Nud, 44 yıl önce dünyaya erkek
olarak bedenlenmiş bir melekti. O da her insan gibi dünya oyunu içinde melek
varlığını hatırlamıyordu. Zaten dünyaya bunu hatırlamaya ve içindeki meleği
dünyada yaşarken bilmeye, ışıldatmaya gelmişti.
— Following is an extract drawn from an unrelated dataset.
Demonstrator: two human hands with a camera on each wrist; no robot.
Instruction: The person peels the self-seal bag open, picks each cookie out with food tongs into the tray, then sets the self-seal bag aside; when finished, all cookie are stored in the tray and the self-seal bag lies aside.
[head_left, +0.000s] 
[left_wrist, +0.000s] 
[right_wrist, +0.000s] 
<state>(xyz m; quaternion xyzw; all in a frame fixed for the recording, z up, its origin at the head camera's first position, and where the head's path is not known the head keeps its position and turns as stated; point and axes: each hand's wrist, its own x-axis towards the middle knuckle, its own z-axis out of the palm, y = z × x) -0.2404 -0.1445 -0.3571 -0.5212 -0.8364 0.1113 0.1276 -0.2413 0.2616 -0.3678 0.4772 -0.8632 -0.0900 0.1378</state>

Günlerden bir gün nehirde kayığıyla
yol alırken, kendisinden ve hayatından memnun olmadığını düşündü. Bir yol
ayırımında olduğunu, artık bir seçim yapması gerektiğini biliyordu. Bunu
düşünmesiyle birlikte nehir aniden ayrıldı ve önünde iki yol açıldı. Şaşkınlık
içinde neler olduğunu anlamaya çalışırken, yollardan birinin sağa, diğerinin
sola gittiğini gördü. İki yolun da sonunda nereye varacağını bilmediği için
seçim yapmakta zorlanıyordu. Küreğine asılıp tüm hayatını değiştirebileceği
tarafa tam dönecekken, içindeki insan olma güdüsü daha ağır bastı ve Nud tek
bir farkla her zaman gittiği tarafa gitmeyi seçti. Bu sefer kürekleri daha
yavaş çekeceğini söyledi kendisine. Böylece daha dikkatli olacaktı ve yolda
karşısına kayalıklar çıkarsa onlara çarpmayacak ve kayığı parçalanmayacaktı.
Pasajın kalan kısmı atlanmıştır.